M. Bertololti n’a pas eu plus que ses devanciers l’original du procès; on avait cru longtemps que ces dossiers étaient conservés à l’archive vaticane; mais on se croit assuré maintenant qu’ils ont fait partie de l’archive criminelle de la confrérie de Saint-Jérôme de la Charité, où ils ne se sont pas retrouvés. Il en a eu du moins une analyse, faite pour les avocats, pour Farinacci, le célèbre juriste, et pour Incoronati. Il y a joint les documens incontestables que conservent encore les notaires romains, et les pièces de diverses archives.

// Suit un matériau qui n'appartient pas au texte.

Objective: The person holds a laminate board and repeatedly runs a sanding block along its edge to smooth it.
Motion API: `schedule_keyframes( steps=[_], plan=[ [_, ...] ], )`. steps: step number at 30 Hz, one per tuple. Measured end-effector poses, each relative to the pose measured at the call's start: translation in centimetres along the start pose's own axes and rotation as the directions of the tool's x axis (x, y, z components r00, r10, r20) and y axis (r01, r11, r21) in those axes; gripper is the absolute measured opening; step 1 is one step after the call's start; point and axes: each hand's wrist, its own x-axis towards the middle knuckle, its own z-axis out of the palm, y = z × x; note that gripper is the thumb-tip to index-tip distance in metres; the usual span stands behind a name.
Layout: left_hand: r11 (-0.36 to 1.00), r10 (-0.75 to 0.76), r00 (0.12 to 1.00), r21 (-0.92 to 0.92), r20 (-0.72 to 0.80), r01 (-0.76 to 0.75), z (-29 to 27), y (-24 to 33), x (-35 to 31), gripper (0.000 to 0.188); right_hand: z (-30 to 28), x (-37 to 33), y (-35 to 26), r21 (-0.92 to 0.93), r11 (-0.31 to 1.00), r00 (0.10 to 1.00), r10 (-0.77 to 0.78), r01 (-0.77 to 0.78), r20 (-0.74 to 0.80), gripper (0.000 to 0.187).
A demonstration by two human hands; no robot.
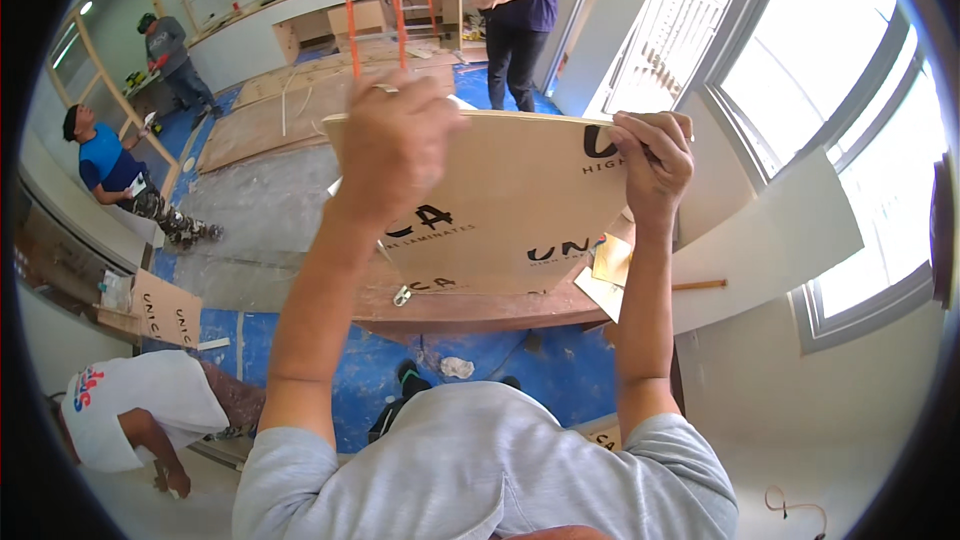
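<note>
A tan laminate board [520,185] with dark printing stands tilted up in front of me, its lower edge by a brown-topped work table [470,310]. My right hand [655,165] is closed on its top right corner, fingers over the edge and thumb on the near face. My left hand [400,145], blurred by motion, is at the board's upper left. Its fingers are curled near the top edge, and what they hold, if anything, is hidden. A small metal piece [402,295] lies on the table by the board's lower left corner.
A wooden stick [700,285] and pale sheets [770,240] are at the right near the windows. An orange ladder [400,10] stands ahead. One person [520,0] stands beyond the board; others are on the left, one bending close by [150,405]. Blue sheeting [560,360] covers the floor.
</note>
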Motion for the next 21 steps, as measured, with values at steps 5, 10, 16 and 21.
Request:
schedule_keyframes(
  steps=[5, 10, 16, 21],
  plan=[
    [0.985, 0.122, 0.993, -0.124, 0.009, -0.120, 7.8, 7.3, 5.2, 0.007, 0.8, -0.4, -0.3, 0.030, 0.994, 0.995, 0.103, -0.103, -0.005, 0.019],
    [0.981, 0.099, 0.993, -0.172, 0.064, -0.087, 6.8, 5.6, 5.2, 0.007, 0.1, -0.6, 0.7, 0.031, 0.997, 0.997, 0.074, -0.073, -0.011, 0.020],
    [0.994, -0.030, 1.000, -0.103, -0.001, 0.030, -0.2, -1.5, -0.5, 0.015, -0.2, -1.0, 0.9, 0.014, 0.998, 0.998, 0.066, -0.067, 0.008, 0.019],
    [0.981, -0.153, 0.984, -0.138, -0.095, 0.139, -3.9, -6.8, -4.5, 0.014, -0.4, -1.0, 1.2, -0.020, 0.999, 0.999, 0.032, -0.031, 0.014, 0.015]
  ],
)
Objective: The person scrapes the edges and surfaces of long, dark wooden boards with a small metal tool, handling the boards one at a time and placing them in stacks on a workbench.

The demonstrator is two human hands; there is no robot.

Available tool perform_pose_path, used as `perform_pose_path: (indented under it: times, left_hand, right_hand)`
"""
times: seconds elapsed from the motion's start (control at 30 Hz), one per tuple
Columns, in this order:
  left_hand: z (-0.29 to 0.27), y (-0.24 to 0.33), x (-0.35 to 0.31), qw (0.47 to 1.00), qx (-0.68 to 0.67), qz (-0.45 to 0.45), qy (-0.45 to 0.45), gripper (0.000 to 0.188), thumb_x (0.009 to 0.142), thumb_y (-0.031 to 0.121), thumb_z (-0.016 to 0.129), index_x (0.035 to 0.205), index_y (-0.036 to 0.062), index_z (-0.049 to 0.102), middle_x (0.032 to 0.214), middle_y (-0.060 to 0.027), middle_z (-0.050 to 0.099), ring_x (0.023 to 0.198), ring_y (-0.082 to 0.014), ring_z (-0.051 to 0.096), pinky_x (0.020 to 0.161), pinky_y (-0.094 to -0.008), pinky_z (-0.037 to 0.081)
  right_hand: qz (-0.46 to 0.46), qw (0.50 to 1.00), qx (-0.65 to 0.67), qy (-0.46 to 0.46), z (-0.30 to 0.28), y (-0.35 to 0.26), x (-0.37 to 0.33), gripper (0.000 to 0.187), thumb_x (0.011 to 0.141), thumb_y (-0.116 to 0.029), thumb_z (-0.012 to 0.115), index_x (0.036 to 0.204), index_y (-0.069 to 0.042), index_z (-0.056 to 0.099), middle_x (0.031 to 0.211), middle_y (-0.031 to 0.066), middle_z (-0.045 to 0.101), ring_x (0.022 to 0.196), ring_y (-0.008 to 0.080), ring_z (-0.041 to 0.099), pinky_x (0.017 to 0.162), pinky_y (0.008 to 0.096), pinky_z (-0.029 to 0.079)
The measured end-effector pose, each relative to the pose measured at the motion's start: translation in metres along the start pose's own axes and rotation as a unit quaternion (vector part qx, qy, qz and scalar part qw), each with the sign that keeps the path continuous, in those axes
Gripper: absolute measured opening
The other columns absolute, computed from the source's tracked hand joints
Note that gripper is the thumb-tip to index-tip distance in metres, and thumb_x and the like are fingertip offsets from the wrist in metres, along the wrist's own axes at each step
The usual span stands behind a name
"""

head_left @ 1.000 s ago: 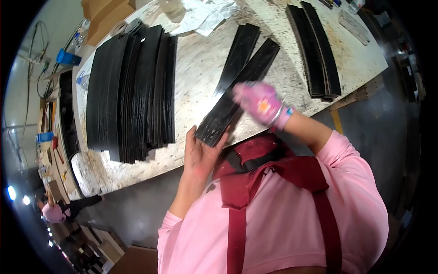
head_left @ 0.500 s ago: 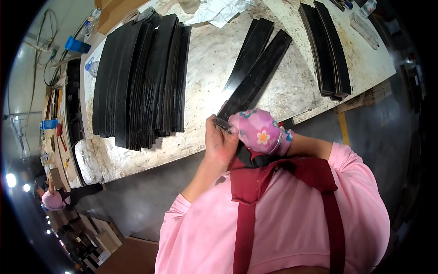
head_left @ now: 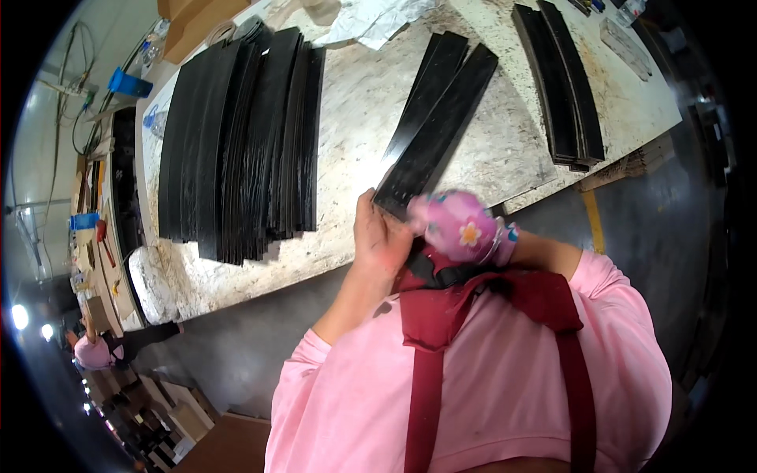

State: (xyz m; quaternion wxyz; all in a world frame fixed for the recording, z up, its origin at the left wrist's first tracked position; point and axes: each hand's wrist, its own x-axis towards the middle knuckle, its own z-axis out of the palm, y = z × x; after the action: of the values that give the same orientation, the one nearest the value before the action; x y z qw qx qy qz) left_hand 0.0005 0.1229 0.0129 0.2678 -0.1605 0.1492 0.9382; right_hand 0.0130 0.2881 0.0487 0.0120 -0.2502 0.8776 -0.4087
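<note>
A black plank (head_left: 438, 126) lies slantwise on the worktable, its near end pointing towards me. My bare left hand (head_left: 378, 236) grips that near end, thumb up along its left corner. Close by on the right is my right hand (head_left: 461, 227), in a pink flowered glove. It is closed like a fist and slightly blurred; whatever it may hold is hidden. Partly beneath the gripped plank, more black planks (head_left: 430, 75) lie at a slightly different angle.
A wide row of black planks (head_left: 236, 142) covers the left of the stained white worktable (head_left: 347, 158). A smaller stack (head_left: 564, 87) lies at the right. White cloth (head_left: 374, 20) and a pale block (head_left: 625, 49) are at the back. Another person (head_left: 95, 351) is far left.
My right hand has moved a little right, away from my left hand. The grey metallic piece between the hands no longer shows. The gripped plank has shifted slightly left.
</note>
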Motion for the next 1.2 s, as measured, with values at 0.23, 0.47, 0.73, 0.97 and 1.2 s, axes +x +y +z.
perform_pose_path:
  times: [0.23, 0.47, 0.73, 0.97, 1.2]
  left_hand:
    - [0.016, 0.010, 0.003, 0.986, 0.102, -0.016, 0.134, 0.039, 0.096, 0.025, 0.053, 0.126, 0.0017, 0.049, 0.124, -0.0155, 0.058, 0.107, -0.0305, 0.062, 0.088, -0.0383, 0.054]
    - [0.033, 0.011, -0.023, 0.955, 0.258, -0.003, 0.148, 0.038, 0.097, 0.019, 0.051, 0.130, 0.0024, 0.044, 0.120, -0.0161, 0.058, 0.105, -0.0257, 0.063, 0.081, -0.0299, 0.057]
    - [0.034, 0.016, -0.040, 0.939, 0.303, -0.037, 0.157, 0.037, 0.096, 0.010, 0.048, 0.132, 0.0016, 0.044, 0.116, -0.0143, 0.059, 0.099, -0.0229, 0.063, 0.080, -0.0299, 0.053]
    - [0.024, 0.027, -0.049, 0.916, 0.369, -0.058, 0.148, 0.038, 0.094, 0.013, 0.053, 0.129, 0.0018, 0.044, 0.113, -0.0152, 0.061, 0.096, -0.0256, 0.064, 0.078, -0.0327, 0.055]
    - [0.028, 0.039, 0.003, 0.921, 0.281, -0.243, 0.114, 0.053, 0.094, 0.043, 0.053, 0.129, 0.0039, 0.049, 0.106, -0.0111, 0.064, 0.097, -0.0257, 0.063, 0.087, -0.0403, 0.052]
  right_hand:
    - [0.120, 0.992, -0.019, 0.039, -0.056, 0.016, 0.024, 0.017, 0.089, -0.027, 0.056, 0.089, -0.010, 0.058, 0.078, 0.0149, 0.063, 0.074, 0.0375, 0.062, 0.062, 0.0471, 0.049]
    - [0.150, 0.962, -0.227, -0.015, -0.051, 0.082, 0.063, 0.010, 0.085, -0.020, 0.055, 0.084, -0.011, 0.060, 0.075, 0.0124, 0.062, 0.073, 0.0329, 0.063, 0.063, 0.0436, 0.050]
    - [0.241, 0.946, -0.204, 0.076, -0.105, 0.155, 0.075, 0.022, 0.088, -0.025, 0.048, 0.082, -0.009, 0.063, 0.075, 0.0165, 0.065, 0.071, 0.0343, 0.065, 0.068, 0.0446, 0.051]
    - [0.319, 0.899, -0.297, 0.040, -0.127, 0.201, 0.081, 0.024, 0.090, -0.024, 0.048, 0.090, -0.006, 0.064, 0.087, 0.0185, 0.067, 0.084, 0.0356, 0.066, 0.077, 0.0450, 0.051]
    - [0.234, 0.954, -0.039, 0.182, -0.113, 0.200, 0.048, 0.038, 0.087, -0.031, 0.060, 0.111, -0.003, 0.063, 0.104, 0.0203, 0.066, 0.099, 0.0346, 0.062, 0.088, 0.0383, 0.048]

Grâce à de consciencieuses recherches, d’une remarquable impartialité, son petit livre, en même temps qu’il est une rectification constante de la réalité historique, offre une très curieuse peinture des mœurs romaines à la fin du XVIe siècle.

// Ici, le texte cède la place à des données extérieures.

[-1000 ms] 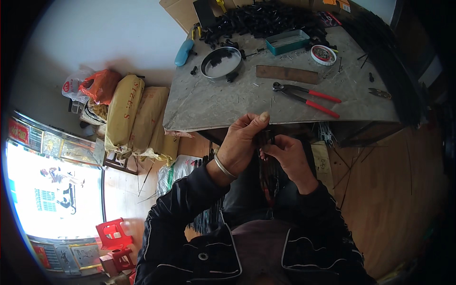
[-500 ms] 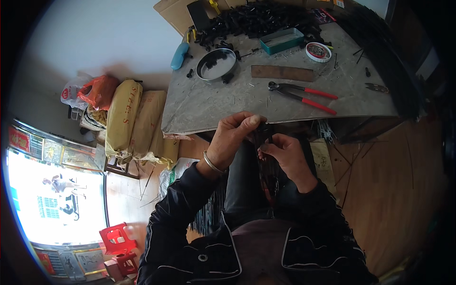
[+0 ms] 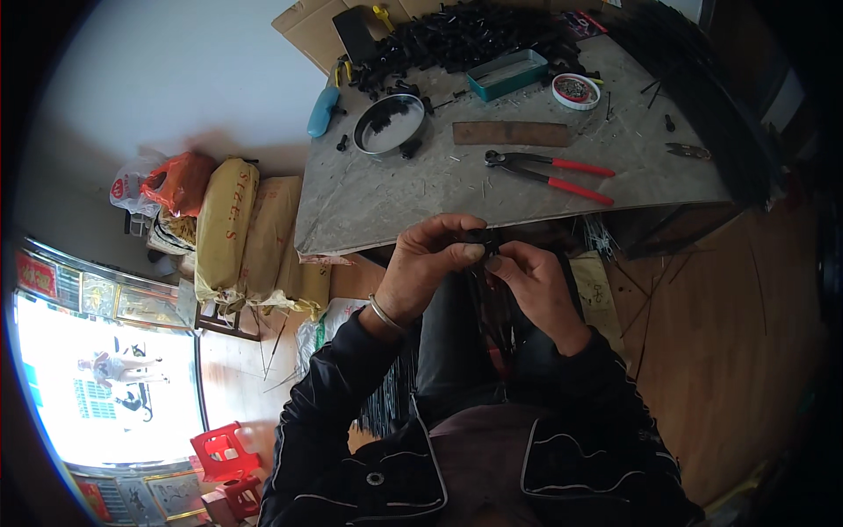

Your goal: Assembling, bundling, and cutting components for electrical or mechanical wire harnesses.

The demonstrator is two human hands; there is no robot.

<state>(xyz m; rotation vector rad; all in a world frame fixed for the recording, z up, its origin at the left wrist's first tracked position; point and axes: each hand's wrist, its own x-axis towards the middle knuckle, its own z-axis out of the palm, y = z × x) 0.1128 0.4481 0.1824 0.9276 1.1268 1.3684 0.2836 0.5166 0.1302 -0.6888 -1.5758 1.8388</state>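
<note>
Just off the table's near edge, my left hand [image 3: 430,266] pinches a small black piece [image 3: 477,237] between thumb and fingers. My right hand [image 3: 534,285] is closed close beside it, thumb and index fingertips meeting at the piece's lower end. Whatever sits between those fingertips is too small to make out. Below both hands, a bundle of thin dark rods [image 3: 496,338] with reddish parts hangs between my legs toward my lap; its join to the black piece is partly hidden. Red-handled pincers [image 3: 553,174] lie on the table [image 3: 378,198] beyond my hands.
On the table are a round pan [image 3: 390,125], a green tray [image 3: 507,75], a white lid of small metal bits [image 3: 576,91], a brown strip [image 3: 511,133] and a heap of black parts [image 3: 465,39]. Long black rods [image 3: 702,97] lie right; yellow sacks [image 3: 226,228] stand left.
My fingertips have drawn together at the black piece, the right hand rising a little and the left thumb lowering. The view has shifted slightly, so the table things sit further left and higher.
</note>
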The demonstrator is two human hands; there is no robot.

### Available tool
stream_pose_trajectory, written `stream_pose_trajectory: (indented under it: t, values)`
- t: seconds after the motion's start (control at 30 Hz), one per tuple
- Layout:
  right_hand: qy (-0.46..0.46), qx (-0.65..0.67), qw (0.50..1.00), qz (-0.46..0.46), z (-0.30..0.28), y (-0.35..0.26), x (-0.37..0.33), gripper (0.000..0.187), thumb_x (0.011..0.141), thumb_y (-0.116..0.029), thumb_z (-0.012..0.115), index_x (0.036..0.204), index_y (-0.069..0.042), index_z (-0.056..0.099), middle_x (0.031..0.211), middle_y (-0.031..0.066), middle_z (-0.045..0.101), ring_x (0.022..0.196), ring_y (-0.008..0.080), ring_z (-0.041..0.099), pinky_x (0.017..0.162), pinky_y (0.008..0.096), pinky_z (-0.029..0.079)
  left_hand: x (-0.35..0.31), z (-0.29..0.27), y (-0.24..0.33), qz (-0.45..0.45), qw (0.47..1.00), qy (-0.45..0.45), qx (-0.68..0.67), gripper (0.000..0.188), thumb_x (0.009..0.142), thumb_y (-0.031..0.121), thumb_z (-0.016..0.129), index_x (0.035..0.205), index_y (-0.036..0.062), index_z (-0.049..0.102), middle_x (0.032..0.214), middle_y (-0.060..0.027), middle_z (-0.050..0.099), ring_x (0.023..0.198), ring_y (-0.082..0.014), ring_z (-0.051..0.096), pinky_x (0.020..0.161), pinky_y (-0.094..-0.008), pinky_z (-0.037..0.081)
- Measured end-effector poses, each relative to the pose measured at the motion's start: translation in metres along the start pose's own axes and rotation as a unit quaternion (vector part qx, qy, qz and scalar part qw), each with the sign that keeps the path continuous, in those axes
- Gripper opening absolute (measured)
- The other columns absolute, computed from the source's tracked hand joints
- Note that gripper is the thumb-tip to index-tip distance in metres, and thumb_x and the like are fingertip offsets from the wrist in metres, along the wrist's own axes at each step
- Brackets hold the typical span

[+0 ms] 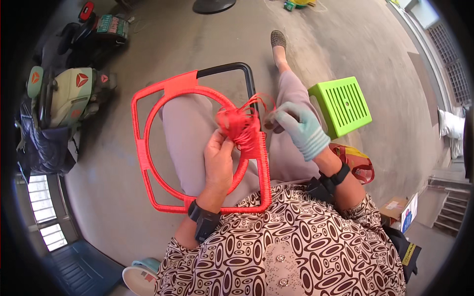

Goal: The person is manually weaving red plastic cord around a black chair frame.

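Note:
A square frame point(141, 153) with a ring inside it rests across my lap. Glossy red cord is wound tightly round most of it, while bare black tube point(249, 81) shows at the far right corner. My left hand point(218, 160), ungloved, closes its fingers and thumb round a loose bundle of red cord point(236, 121) at the right side of the ring. To the right of the frame is my right hand point(298, 127) in a pale blue knitted glove. Its fingers are pinched together where a thin loop of the cord meets them; the fingertips are slightly blurred.
A green slatted plastic stool point(341, 107) stands right of my leg, with a red and yellow bag point(353, 165) nearer me. Parked scooters point(74, 91) line the left side. A cardboard box point(395, 207) lies at the right, and a white bowl-like thing point(138, 280) sits at lower left.

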State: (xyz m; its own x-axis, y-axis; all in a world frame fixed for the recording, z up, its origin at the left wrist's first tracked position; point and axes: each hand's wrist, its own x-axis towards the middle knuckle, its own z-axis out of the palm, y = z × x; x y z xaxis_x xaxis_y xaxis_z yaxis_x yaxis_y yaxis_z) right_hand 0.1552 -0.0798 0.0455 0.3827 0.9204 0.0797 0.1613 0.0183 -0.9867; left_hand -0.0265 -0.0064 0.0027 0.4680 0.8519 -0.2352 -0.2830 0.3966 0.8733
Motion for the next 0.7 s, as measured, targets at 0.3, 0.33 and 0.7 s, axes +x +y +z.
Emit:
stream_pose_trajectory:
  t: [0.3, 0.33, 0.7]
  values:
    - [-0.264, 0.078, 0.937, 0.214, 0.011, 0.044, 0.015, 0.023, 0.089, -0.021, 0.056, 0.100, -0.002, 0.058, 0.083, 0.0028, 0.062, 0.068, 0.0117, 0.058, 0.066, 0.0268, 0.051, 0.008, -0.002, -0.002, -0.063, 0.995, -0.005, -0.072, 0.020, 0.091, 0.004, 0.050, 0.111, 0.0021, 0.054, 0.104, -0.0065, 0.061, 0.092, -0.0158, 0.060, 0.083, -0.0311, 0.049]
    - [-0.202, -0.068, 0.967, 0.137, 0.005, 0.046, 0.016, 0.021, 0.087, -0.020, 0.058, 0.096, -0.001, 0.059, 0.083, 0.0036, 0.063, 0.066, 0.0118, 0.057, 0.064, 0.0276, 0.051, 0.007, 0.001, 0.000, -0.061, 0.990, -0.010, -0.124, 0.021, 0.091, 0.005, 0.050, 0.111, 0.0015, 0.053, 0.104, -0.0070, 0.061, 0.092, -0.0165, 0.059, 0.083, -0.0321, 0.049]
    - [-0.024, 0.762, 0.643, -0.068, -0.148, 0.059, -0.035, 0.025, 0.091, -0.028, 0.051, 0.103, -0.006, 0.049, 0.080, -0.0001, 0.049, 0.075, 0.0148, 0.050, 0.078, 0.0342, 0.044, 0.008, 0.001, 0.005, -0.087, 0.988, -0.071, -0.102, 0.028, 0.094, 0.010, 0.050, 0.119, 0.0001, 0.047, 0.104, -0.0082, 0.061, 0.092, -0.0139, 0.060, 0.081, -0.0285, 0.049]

La famille des Cenci n’appartient pas à la grande aristocratie de Rome; elle est d’une seconde noblesse, en possession d’une certaine fortune, mais à qui manquent le raffinement et la brillante culture intellectuelle. La naissance de Francesco est le fruit d’un adultère ; les richesses qu’il tient de son père, trésorier du pape, ont été mal acquises; il n’en est que plus avare et ne vit que pour les augmenter. Elles lui servent à satisfaire de viles passions. Sa vie est ténébreuse et lâche, soit dans son palais de Rome, qu’il transforme en un lieu mal famé, soit dans sa solitude de Rocca di Petrella, sorte de château-fort en plein désert des Abruzzes, bâti sur le roc et entouré d’abîmes. C’est là qu’il est réduit à vivre, quand les procès et les amendes que ses mœurs scandaleuses lui ont attirés commencent d’entamer sérieusement sa fortune. Marié deux fois, et à quatorze ans d’abord, il a de sa première femme douze enfans; Béatrix est la dernière. Sa seconde femme, Lucrezia Petroni, d’humeur pacifique, sera une de ses victimes avant de se joindre à ses bourreaux. — Ses fils sont des misérables ; deux se font tuer pendant leurs brigandages ; les autres échappent à leur père et ne vivent pas mieux que lui. Béatrix est enfermée elle-même à Petrella; elle y est maltraitée et battue; mais elle le mérite par sa vie mauvaise : Francesco, sévère et brutal, veut la punir de son inconduite. On voit par son testament qu’elle laisse un fils, dont la naissance doit être attribuée à l’intendant Olympio. C’est elle qui, pour se délivrer et se venger, conçoit le projet de tuer son père et attire dans le complot quatre ou cinq mois à l’avance, ses frères et sa belle-mère; c’est elle qui arme Olympio et embauche les assassins, elle qui offre de sa main au vieillard, la veille du meurtre, le narcotique destiné à le livrer sans défense; elle qui, au point du jour, conduit et assiste les meurtriers; elle qui traîne ensuite le cadavre et aide à le jeter dans un précipice; elle enfin qui, un des assassins ayant disparu, le fait poursuivre et tuer, afin de prévenir ses aveux.